"Ümitvar olunuz, şu istikbal inkılâbı içinde en yüksek gür sada İslâm'ın sadası olacaktır."

Piyasalar

Duygularımızdaki (Gadab) kulluk

Dr. Dolunay Coşkun
20 Aralık 2018, Perşembe 01:05
Peygamberimiz (asm) ”Emr olunduğun gibi dosdoğru ol” âyeti geldiği zaman “Beni bu âyet ihtiyarlattı“ demesi ile dosdoğru yol üzere kalabilmenin zorluğunu ifade etmiştir.

Fatiha Sûresi’nin beşinci âyetinde “Bizi sıratı müstakim üzere hidayet eyle” manasındaki duâyı her vakit yapmamız, O’nun (asm) gibi dosdoğru olabilme yolundaki sır olsa gerek.

Peki, nedir ‘’Sıratı müstakim?’’ İstikametli, itidalli, vasat ve orta yol denildiği gibi, bütün duygularımızda adaletin tam tesis edildiği ve hakikî kul olabilmenin yolu olarak da açıklanabilir. 

Bediüzzaman, özetle; “İnsan bedeninde iskân edilen ruhun yaşayabilmesi için üç kuvvet ihdas edilmiştir. Bunlar; Birincisi, menfaatleri celp ve cezb için kuvve-i şeheviye-i behimiye, ikincisi, zararlı şeyleri def için kuvve-i sebuiye-i gadabiye, üçüncüsü, nef’ ve zararı, iyi ve kötüyü birbirinden temyiz için kuvve-i akliye-i melekiyedir. Lâkin insandaki bu kuvvelere, İslâm açısından ya da doğru yolu bulma açısından bir had ve bir nihayet tayin edilmişse de, fıtraten tayin edilmemiş olduğundan, bu kuvvelerin her birisi, tefrit, vasat, ifrat namıyla üç mertebeye ayrılırlar” der. Ruhumuza takılan bu duyguların, sınır konulmayarak serbest bırakılmış olması imtihan sırrını da içinde saklar.

Şimdi özellikle gadabi duygularımızda istikametli olmaya ve anlamaya odaklanalım. Anne rahmine ilk düşmemizle, varlık âlemine girişimiz de başlamış olur. Ruhumuzdaki bu kuvveler, annenin bütün hal ve hissiyatından etkilenmeye devam ederler.

Bu süreçlerde yanlış yaşanan duygular, algılamalar ve öğretilmişliklerle beraber ruha takılmış duygular da şekil kazanırken bu duyguların ifrat ya da tefrit halleri bu dönemde yerleşiyor. Kul olma şuuru ile kendimizi tanıma sürecinde bu duyguların istikametli hale getirilmesi çok önem kazanıyor.

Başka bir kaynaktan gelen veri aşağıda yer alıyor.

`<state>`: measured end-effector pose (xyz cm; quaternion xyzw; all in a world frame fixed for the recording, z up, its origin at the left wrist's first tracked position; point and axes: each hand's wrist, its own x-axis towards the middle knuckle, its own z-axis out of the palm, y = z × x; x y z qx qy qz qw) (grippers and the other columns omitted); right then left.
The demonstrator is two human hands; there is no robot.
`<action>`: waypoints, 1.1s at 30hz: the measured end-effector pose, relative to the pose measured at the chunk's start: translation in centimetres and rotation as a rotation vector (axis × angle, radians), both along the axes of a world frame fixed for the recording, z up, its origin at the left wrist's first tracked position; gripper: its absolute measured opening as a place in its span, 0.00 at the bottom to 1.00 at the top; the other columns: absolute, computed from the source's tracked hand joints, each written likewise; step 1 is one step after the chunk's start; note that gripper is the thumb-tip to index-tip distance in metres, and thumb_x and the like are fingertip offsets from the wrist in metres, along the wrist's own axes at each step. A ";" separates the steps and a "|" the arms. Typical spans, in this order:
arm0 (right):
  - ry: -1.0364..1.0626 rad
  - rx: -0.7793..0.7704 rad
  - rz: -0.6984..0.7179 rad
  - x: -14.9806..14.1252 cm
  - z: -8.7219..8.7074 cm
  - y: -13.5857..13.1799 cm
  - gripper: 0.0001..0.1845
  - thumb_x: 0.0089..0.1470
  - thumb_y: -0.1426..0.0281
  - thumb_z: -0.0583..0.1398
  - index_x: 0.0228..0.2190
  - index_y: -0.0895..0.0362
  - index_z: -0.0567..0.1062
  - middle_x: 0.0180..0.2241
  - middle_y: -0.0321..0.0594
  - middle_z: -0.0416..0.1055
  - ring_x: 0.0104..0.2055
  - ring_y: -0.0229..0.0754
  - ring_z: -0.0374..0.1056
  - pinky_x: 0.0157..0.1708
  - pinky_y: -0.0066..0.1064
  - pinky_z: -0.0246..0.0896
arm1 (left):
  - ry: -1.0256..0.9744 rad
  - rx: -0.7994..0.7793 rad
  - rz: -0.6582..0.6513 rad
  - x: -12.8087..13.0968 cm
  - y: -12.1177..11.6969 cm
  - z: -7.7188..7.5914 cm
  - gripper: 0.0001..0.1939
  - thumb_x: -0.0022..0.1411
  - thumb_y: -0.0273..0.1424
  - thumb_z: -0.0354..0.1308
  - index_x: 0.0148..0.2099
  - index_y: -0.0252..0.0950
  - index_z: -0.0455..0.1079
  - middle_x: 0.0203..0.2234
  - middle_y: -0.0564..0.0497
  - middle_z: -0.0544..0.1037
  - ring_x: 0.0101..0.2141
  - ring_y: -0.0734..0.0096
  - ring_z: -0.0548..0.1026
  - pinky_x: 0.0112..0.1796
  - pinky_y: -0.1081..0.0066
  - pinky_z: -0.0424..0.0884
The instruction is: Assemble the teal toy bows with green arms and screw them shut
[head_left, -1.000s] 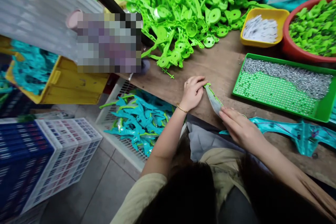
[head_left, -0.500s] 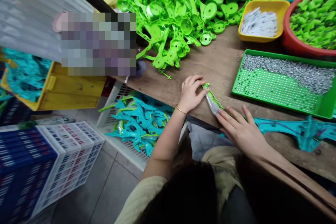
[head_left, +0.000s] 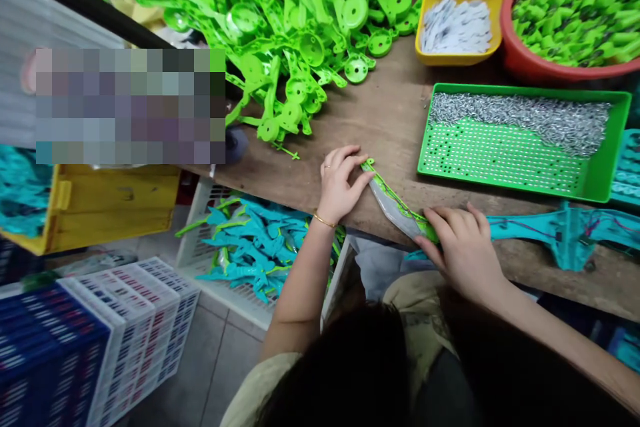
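A long, narrow green plastic part with a clear, blade-shaped piece (head_left: 395, 209) along its side lies at the table's front edge between my hands. My left hand (head_left: 343, 180) holds its far tip between thumb and fingers. At the other end, my right hand (head_left: 463, 247) has its thumb and fingers closed around the green part, hiding that end. Just right of my right hand, a teal plastic shell (head_left: 565, 233) with thin dark wires rests on the wood.
A big heap of green plastic parts (head_left: 300, 33) covers the table's back left. A green tray of small metal pieces (head_left: 510, 177), a yellow bowl of white strips (head_left: 425, 57) and a red tub (head_left: 510, 20) stand right. Below left sits a white crate (head_left: 193, 240) of teal parts.
The view has shifted to the right. My right hand has gone from lying flattened over the part's near end to gripping it between thumb and fingers; more of the clear piece shows.
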<state>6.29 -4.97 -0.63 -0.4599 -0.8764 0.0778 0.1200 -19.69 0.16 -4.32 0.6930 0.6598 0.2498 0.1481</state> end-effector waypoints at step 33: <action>0.165 -0.043 0.074 2.7 0.0 1.7 0.07 0.62 0.68 0.55 0.36 0.56 0.73 0.39 0.43 0.75 0.40 0.45 0.68 0.41 0.37 0.60 | -0.046 0.171 0.096 0.2 0.7 -0.9 0.14 0.67 0.43 0.55 0.42 0.39 0.75 0.43 0.47 0.79 0.47 0.63 0.74 0.52 0.58 0.68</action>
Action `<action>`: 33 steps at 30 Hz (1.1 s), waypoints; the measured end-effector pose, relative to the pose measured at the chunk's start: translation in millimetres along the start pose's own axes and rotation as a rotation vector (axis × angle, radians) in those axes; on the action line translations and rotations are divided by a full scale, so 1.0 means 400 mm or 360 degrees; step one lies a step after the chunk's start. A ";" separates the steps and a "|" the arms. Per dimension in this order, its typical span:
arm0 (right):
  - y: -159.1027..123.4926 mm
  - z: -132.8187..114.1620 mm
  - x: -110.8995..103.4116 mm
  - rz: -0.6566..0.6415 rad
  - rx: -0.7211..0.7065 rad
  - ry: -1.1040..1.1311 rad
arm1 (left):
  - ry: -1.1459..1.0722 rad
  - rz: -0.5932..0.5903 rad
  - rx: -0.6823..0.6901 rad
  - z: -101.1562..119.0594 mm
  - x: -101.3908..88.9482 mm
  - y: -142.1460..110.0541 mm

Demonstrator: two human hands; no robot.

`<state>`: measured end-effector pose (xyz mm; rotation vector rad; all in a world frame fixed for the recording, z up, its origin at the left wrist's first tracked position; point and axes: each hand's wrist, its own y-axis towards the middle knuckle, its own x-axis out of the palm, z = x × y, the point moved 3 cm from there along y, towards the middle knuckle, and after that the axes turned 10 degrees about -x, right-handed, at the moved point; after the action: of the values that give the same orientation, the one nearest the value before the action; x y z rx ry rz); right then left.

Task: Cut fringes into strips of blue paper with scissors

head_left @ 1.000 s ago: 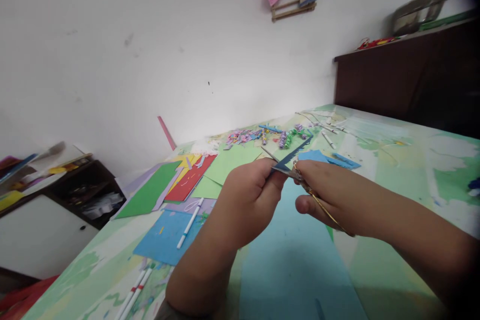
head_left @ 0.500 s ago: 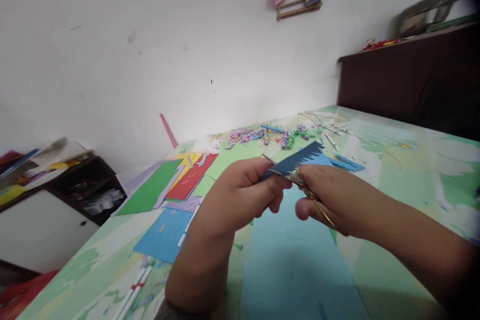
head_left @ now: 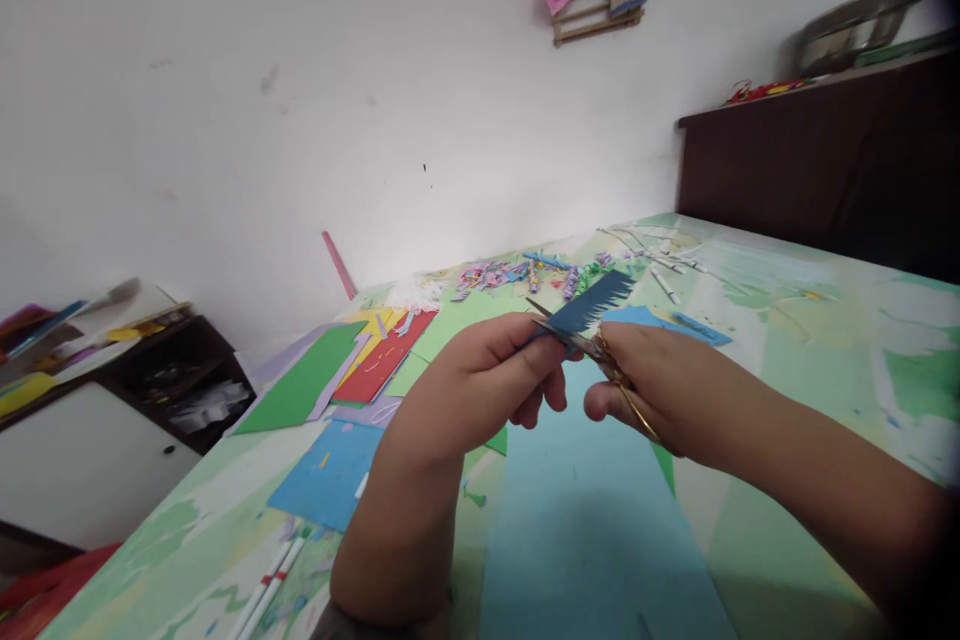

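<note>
Between thumb and fingers, my left hand (head_left: 487, 375) pinches a dark blue paper strip (head_left: 589, 305) whose near edge is cut into a fringe. My right hand (head_left: 660, 385) is closed on gold-handled scissors (head_left: 634, 410), with fingers and thumb at the loops. The blades sit apart at the strip, close to the left fingertips. Both hands are raised above a light blue sheet (head_left: 585, 510) on the table.
Green paper (head_left: 300, 380), red paper (head_left: 386, 355) and a blue sheet (head_left: 326, 470) lie on the left. Paper scraps (head_left: 487, 275) and curled paper pieces are at the back, near white sticks (head_left: 664, 285). A dark cabinet (head_left: 810, 155) stands at the right.
Both hands have shifted slightly left with the strip and scissors. The strip's far end is lower and further left, and the blades look wider apart.
</note>
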<state>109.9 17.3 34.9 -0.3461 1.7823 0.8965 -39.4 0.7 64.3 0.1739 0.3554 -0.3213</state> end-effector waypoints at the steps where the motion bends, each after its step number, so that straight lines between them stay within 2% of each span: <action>1: 0.001 0.001 -0.002 -0.0020 0.0031 0.0002 | 0.0048 0.0026 0.0013 0.001 0.002 0.000; 6: -0.006 -0.003 -0.010 -0.0020 -0.0059 0.0049 | 0.0345 0.0239 0.0129 0.004 0.000 -0.002; 11: -0.016 -0.002 -0.008 -0.0009 -0.0037 0.0100 | 0.0719 0.0275 0.0335 0.014 0.009 -0.005; 14: -0.016 0.001 -0.003 -0.0002 -0.0070 0.0119 | 0.0788 0.0319 0.0412 0.021 0.013 -0.008; 17: -0.015 0.003 0.002 0.0015 -0.0119 0.0119 | 0.0810 0.0338 0.0403 0.024 0.015 -0.009; 22: -0.016 0.001 0.002 -0.0060 -0.0051 0.0113 | 0.0803 0.0294 0.0414 0.024 0.017 -0.012; 26: -0.014 -0.011 -0.004 -0.0065 -0.0123 0.0139 | 0.0756 0.0305 0.0414 0.023 0.015 -0.016; 30: -0.010 -0.020 -0.006 -0.0097 -0.0078 0.0155 | 0.0609 0.0265 0.0370 0.026 0.010 -0.021; 33: -0.010 -0.022 -0.004 -0.0053 -0.0032 0.0062 | 0.0379 0.0171 0.0258 0.021 0.006 -0.024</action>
<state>107.0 8.1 36.1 -0.4080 1.7991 0.8901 -37.7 -10.6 70.0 0.3909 0.5535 -0.2232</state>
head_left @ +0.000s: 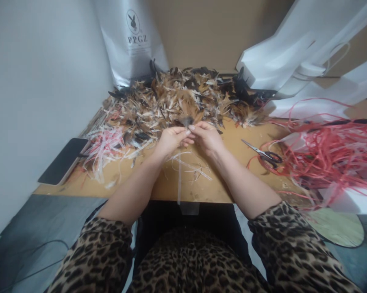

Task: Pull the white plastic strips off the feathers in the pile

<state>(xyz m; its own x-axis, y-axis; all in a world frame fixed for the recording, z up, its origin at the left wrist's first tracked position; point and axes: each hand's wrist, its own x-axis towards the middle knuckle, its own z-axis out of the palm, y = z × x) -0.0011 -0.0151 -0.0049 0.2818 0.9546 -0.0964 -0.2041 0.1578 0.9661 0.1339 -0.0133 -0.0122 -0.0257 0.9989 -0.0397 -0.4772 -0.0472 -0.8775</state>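
Observation:
My left hand (174, 139) and my right hand (206, 137) meet over the middle of the table, thumbs and fingers pinched together at the tips. Between them they hold the base of a small bunch of feathers (189, 112), brown and dark grey, fanning up and away from me. Just behind it spreads a large heap of loose brown, white and black feathers (159, 93). Thin whitish ribbon strips (179, 179) lie below my hands, one hanging over the table's front edge. Whether a strip is also between my fingertips cannot be made out.
Scissors (264, 154) with black handles lie to the right, beside a tangled pile of red ribbon (329, 154). At the left are a phone (63, 160) and a bundle of pink and white strips (104, 148). A printed white bag (134, 44) stands behind the feathers.

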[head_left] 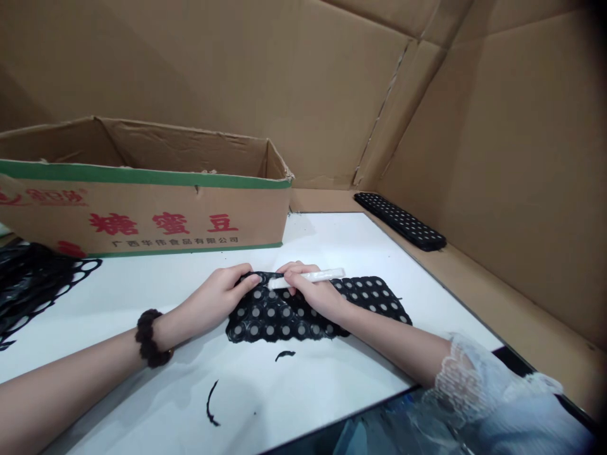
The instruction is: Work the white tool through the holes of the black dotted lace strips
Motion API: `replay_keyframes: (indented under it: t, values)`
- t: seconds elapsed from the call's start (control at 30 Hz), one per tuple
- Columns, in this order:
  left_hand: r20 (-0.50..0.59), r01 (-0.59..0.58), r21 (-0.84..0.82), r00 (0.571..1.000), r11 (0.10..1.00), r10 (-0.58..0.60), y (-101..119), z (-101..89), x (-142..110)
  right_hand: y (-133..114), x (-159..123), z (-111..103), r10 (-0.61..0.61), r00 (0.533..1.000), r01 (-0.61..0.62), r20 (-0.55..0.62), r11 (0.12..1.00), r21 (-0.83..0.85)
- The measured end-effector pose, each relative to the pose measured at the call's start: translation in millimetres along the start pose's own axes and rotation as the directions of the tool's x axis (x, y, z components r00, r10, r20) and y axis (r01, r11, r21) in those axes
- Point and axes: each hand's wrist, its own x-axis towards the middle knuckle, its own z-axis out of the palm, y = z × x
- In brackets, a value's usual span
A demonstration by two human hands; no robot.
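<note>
A black sheet (294,316) with rows of pale round dots lies on the white tabletop. My left hand (227,291) grips its far left edge, thumb on top and fingers curled behind. In my right hand (310,291) is a slim white pen-shaped tool (327,275), its left end resting at the sheet's upper part near my left thumb. I cannot make out the tip. My right hand and forearm hide part of the sheet's middle.
An open cardboard box (190,215) stands at the back left. Black ring-edged scrap (33,284) is heaped at the left. A stack of dotted black sheets (401,221) lies by the right cardboard wall. Thin black trimmings (210,404) lie in front. Cardboard walls enclose the back and right.
</note>
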Motion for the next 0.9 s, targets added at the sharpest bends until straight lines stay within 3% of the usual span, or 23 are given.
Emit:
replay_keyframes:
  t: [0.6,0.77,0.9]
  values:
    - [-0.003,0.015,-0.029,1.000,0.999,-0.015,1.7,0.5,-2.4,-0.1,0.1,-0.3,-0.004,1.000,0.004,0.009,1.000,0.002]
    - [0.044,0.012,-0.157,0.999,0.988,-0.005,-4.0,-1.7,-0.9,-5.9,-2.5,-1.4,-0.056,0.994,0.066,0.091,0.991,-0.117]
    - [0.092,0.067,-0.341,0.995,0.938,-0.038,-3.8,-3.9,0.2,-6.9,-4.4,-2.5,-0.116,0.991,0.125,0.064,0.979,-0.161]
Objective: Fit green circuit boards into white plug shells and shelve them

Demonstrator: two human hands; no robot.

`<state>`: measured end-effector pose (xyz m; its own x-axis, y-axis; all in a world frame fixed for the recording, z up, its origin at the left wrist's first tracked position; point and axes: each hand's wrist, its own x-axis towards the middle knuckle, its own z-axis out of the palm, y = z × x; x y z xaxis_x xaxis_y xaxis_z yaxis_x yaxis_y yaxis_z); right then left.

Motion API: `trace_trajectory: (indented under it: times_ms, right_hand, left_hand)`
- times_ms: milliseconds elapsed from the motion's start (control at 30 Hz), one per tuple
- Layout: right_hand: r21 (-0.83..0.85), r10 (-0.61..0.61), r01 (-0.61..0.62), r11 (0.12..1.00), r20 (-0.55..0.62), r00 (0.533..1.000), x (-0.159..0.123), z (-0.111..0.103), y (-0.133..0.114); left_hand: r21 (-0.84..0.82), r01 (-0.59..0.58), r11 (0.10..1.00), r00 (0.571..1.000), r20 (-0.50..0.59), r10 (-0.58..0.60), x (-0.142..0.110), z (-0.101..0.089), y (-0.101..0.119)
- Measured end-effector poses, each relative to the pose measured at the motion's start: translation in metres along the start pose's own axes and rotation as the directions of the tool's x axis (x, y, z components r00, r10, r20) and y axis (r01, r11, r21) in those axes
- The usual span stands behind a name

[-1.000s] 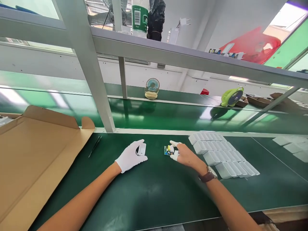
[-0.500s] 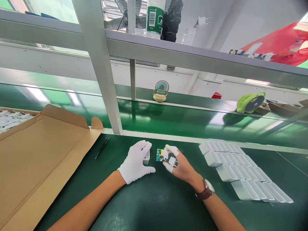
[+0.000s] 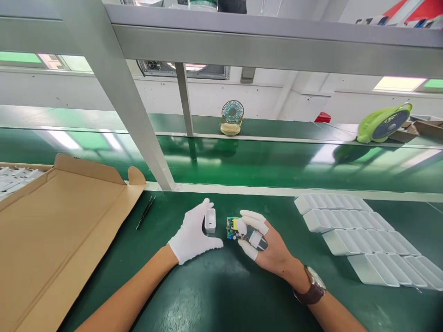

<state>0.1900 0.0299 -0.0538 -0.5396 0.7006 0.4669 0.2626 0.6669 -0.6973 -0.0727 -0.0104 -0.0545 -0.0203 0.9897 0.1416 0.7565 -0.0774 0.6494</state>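
My left hand [image 3: 194, 233], in a white glove, lies open on the table with thumb and fingers spread. Between them stands a small white plastic housing [image 3: 210, 221], its open side facing up; the fingers are right beside it, and I cannot tell whether they touch it. To its right, my right hand [image 3: 268, 242], with white finger covers, grips a small circuit board [image 3: 232, 228] by thumb and fingertips. The board carries a yellow part and white parts. A white block [image 3: 255, 239] shows under the right palm; whether it is joined to the board is unclear.
Black tweezers [image 3: 146, 212] lie left of my left hand, beside an open cardboard box [image 3: 86, 207]. Rows of white divided trays [image 3: 349, 242] stand at the right. A grey frame post [image 3: 138, 124] rises beyond the table, with a small fan [image 3: 231, 115] behind.
My view has tilted down. The left hand has opened away from the white housing, which now shows more fully. The right hand's fingers have shifted slightly, still on the circuit board.
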Motion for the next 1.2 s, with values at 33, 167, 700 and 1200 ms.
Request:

Kuvve-i Gadabiye’ye baktığımızda öfke gücü ve duygusu, bize gelebilecek zararları defetme duygusu olarak da tanımlanabilir. İnsan, kendine zarar gelebilecek maddî manevi bütün etkilere karşı tepki verir. Bu korku kendini korumak üzere fıtrata konmuştur. Bu duygunun yeterli kullanılmadığı durumlara tefrit hali denir ki kişi, kendini dış etken ve zararlardan koruyamaz duruma düşer.

Herkes, zarar gelebileceğini düşündüğü ve zayıf olduğu noktalardan korkar ve çekinir. Gücünü, malını, makamını kaybetmekten korkar. Bu noktalar kişinin test edildiği imtihan evreleridir.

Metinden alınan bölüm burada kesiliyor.